WHAT IS EXPECTED -> Your output should consist of the data, copied exactly.

DATA BELOW ->
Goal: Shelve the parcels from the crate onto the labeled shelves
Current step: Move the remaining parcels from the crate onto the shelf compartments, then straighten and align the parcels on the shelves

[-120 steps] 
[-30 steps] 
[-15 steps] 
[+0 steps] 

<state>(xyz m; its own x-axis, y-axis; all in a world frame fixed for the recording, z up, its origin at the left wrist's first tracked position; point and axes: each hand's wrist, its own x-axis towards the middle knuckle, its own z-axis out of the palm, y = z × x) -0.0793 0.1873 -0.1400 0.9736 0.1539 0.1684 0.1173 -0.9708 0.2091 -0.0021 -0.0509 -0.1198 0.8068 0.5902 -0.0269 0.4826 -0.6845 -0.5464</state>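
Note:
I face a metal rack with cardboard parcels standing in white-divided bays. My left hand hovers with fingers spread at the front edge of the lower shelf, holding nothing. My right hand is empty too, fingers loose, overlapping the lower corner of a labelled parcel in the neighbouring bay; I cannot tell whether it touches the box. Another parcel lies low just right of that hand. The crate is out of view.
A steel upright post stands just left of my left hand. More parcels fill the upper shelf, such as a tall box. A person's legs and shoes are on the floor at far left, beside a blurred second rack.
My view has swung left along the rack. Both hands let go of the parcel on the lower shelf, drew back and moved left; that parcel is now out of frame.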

TASK SOLUTION ->
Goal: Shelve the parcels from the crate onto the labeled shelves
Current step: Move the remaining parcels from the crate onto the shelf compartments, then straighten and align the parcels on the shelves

[-120 steps] 
[-30 steps] 
[-15 steps] 
[+0 steps] 

<state>(xyz m; its own x-axis, y-axis; all in a world frame fixed for the recording, z up, its origin at the left wrist's first tracked position; point and axes: each hand's wrist, its own x-axis towards the middle knuckle, its own z-axis out of the palm, y = z × x) -0.0793 0.1873 -0.1400 0.9736 0.1539 0.1684 0.1173 -0.9708 0.2091 -0.0021 -0.0509 -0.1198 0.8068 0.5902 -0.0269 0.4826 -0.6845 -0.5464</state>
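Note:
I face a metal rack with cardboard parcels standing in white-divided bays. My left hand hovers with fingers spread at the front edge of the lower shelf, holding nothing. My right hand is empty too, fingers loose, overlapping the lower corner of a labelled parcel in the neighbouring bay; I cannot tell whether it touches the box. Another parcel lies low just right of that hand. The crate is out of view.
A steel upright post stands just left of my left hand. More parcels fill the upper shelf, such as a tall box. A person's legs and shoes are on the floor at far left, beside a blurred second rack.
My view has swung left along the rack. Both hands let go of the parcel on the lower shelf, drew back and moved left; that parcel is now out of frame.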

Work on this exercise is finished, so nothing remains.